Thwack. The stones started again.
From the back of the shop came the sound of voices.
“The yard,” shouted Marid.
He ran to the back. Three of the boys had climbed over the fence and were heading to the rear door. Marid slammed it shut and threw the bolts across the locks. The door shuddered as a kick came from outside followed by the sound of curses. Then laughter and scrabbling. Something solid had been placed against the door. The noise outside went quiet and Marid unbolted the door and tried to open it but it was immovable, wedged shut.
He ran back into the shop and pulled Nurya down behind the counter. “Keep out of sight and keep quiet. Maybe they will go.”
Nurya stroked Yanif’s hair and held him tight to her. “It’s OK. Don’t be afraid. They’ll leave soon. It's just a joke that boys play.”
Thwack. The stones started again.
Yanif squeezed his mother’s hand as if he realised he was comforting her as much as she him. The three of them squatted together in the shadows behind the counter, trying to keep out of sight, waiting for the storm to pass.
For twenty minut
es the fusillade continued. Maybe all the gang wanted was to throw stones? Maybe they would get bored and leave?
Then the three of them watched through the window as the lump of grey concrete from Joe’s helicoptering swing hit the glass. The hole amplified the sound of the gang’s cheering outside. Yanif watched Adu stroll to the window and saw the flicker of flame as the bottle was lit. He saw the bottle fly into the shop, and the first light of fire when the bottle broke. It was Nurya who screamed.
The flames lit the store creating shadows that danced against the walls.
Marid grabbed a bottle of water and started to creep into the shop but before he could reach the fire a great thump of concrete shook the front door. He scuttled back to the counter, sheltering Nurya and Yanif in his arms.
More stones came. Thwack. Thwack. Thwack.
The fire spread, trickling across the floor as it consumed the spirit from the bottle, climbing up the shelves, illuminating the darkness and thickening the air with the acrid smell of burnt plastic.
Nurya scanned the shop’s void. Then, in a stooped walk, she zig-zagged behind the shelves, past the burning plastic, to the front of the shop. At the door, she grabbed the fire extinguisher stationed by the entrance and hauled it back to the counter.

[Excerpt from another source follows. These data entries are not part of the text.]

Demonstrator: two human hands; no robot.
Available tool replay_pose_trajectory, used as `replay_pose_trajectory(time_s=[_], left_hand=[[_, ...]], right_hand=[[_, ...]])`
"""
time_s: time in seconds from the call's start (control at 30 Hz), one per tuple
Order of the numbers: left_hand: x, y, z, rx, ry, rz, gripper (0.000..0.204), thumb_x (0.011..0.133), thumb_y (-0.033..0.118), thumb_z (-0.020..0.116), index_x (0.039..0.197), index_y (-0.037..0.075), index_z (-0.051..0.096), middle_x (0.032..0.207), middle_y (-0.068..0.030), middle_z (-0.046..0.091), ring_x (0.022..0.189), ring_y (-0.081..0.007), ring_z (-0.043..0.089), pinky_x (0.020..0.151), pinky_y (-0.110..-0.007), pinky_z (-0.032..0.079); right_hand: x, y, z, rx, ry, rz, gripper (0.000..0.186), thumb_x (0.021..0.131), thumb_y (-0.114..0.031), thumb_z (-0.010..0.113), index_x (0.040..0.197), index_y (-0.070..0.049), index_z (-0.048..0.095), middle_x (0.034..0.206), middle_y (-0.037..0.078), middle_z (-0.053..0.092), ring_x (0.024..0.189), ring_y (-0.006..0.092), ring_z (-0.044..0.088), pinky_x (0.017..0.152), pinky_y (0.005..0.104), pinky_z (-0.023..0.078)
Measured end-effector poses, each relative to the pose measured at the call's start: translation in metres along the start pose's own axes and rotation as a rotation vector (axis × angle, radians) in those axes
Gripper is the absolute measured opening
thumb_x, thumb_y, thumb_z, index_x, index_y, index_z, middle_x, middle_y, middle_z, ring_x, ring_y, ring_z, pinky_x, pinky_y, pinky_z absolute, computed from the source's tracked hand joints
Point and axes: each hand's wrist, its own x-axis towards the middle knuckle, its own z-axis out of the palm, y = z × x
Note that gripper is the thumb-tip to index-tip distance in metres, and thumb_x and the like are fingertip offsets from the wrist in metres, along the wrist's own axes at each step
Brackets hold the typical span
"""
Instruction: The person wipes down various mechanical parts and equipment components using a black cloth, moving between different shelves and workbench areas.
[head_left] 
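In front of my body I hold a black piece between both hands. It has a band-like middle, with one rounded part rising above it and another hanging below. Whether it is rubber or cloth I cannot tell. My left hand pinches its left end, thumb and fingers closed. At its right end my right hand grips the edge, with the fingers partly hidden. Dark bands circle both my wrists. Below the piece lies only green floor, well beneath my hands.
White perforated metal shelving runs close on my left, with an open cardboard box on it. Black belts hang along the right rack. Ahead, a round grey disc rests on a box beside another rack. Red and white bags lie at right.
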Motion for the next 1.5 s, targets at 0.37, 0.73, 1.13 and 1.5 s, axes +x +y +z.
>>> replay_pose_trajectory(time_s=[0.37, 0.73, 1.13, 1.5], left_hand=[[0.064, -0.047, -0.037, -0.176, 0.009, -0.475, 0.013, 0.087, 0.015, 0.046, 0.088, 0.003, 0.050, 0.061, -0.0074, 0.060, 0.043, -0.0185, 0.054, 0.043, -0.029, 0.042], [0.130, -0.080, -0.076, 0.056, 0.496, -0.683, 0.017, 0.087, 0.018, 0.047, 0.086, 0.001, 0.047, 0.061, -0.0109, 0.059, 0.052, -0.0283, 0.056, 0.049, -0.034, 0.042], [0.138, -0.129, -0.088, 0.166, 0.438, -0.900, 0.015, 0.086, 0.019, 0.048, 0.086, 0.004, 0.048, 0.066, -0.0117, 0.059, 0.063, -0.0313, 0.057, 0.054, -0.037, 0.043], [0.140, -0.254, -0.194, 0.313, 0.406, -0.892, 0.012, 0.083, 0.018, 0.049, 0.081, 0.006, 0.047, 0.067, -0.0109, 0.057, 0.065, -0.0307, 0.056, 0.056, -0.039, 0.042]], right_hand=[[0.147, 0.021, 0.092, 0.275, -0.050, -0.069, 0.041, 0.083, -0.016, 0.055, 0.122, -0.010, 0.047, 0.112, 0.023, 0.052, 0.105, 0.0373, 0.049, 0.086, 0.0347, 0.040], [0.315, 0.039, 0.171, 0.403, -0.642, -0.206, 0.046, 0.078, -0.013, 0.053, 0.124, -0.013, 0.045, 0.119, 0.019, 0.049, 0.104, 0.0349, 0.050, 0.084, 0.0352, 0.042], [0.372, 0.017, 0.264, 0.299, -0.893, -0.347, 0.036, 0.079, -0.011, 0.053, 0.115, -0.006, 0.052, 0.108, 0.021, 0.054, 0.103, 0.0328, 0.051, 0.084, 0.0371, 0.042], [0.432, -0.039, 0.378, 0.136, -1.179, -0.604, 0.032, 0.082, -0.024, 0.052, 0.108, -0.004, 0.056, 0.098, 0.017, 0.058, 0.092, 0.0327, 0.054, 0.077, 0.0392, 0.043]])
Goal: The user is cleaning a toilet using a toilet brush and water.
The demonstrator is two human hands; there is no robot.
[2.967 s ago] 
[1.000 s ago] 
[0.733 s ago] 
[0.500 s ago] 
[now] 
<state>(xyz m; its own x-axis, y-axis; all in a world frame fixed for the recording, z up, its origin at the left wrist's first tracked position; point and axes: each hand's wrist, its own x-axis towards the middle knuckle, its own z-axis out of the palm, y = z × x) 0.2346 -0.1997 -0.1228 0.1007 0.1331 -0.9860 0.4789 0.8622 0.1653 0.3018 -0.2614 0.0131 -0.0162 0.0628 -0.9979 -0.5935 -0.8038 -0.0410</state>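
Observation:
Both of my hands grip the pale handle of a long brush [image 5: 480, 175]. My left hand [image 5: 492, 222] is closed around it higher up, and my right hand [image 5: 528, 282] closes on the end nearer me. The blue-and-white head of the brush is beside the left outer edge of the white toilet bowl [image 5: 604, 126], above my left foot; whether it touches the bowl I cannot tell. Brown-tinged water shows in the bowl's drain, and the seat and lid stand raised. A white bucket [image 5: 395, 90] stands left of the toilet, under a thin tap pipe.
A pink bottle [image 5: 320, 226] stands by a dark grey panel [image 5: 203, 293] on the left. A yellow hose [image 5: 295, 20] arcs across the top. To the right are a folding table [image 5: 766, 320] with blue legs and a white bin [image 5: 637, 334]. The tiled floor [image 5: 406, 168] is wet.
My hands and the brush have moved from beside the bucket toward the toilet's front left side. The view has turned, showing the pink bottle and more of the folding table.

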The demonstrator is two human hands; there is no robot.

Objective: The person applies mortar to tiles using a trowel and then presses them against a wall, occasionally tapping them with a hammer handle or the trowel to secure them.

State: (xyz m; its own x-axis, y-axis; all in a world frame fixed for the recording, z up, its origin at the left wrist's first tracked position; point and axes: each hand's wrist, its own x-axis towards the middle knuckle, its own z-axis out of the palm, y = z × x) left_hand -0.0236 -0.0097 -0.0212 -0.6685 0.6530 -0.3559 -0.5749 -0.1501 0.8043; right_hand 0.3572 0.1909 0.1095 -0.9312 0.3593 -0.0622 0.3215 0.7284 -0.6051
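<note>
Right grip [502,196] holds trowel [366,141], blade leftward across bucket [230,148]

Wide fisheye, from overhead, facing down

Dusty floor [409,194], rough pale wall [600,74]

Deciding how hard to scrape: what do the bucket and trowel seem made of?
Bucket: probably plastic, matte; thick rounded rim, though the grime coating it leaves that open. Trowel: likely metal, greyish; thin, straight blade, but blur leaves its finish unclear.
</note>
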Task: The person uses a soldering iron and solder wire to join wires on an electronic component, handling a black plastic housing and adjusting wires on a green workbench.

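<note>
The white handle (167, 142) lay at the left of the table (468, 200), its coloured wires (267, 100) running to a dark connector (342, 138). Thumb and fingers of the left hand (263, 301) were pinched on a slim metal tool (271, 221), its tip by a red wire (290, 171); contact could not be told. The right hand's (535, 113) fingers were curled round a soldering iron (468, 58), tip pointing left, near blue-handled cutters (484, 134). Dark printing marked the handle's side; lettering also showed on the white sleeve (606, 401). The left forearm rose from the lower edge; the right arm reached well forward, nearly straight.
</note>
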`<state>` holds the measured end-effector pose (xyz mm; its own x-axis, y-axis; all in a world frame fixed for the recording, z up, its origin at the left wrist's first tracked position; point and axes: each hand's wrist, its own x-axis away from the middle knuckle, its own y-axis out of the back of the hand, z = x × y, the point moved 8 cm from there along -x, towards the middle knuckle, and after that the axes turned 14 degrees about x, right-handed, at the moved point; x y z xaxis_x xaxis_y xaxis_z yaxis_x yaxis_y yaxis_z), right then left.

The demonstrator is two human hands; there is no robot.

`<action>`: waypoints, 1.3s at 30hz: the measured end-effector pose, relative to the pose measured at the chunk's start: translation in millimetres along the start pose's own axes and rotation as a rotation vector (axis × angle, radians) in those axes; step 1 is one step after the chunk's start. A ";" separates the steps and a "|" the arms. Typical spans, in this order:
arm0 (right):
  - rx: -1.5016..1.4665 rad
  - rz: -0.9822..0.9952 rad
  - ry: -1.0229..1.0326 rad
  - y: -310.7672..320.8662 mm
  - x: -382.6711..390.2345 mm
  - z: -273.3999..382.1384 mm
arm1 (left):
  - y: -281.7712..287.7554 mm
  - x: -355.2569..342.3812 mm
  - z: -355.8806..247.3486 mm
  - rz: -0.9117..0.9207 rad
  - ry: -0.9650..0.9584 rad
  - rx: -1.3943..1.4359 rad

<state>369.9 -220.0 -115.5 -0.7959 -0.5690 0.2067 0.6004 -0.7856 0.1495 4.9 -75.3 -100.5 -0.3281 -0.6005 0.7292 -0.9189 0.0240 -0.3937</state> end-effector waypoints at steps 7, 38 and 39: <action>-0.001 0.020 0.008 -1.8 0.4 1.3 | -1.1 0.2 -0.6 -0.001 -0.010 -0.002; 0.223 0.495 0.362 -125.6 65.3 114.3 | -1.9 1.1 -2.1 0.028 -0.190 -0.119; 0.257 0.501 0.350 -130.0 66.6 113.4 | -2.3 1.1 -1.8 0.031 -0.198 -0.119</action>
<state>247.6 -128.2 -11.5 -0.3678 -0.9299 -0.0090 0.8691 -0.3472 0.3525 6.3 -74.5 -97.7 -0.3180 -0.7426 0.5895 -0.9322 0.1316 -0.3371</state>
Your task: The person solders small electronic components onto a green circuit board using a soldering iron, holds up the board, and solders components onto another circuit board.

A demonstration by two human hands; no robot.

Marid took the extinguisher from her and pulled out the pin to release the trigger. He pointed the extinguisher at the fire and squeezed.
Nothing.
He shook the extinguisher and squeezed again.
Still nothing.
He shook it and listened, then cursed. “Empty. How could they leave it empty?”
Marid swore and hurled the extinguisher into the void. His anger made him wheeze and he coughed, inhaling the fumes.
For a few moments the three of them lay low listening to the crackle of the fire and the sound of the stones from outside. Perhaps it was a bad dream. Perhaps if they waited it would all disappear and they would be safe again.
“We have to get out,” whispered Marid. “Wait here.”
He scrambled to the back and shook the rear door. It stayed shut. He picked up a large screwdriver and tried to pry it open, levering at the hinges. He stood up and charged against the door, but still it did not budge. The exertion made him splutter forcing him to gasp for air from his stomach.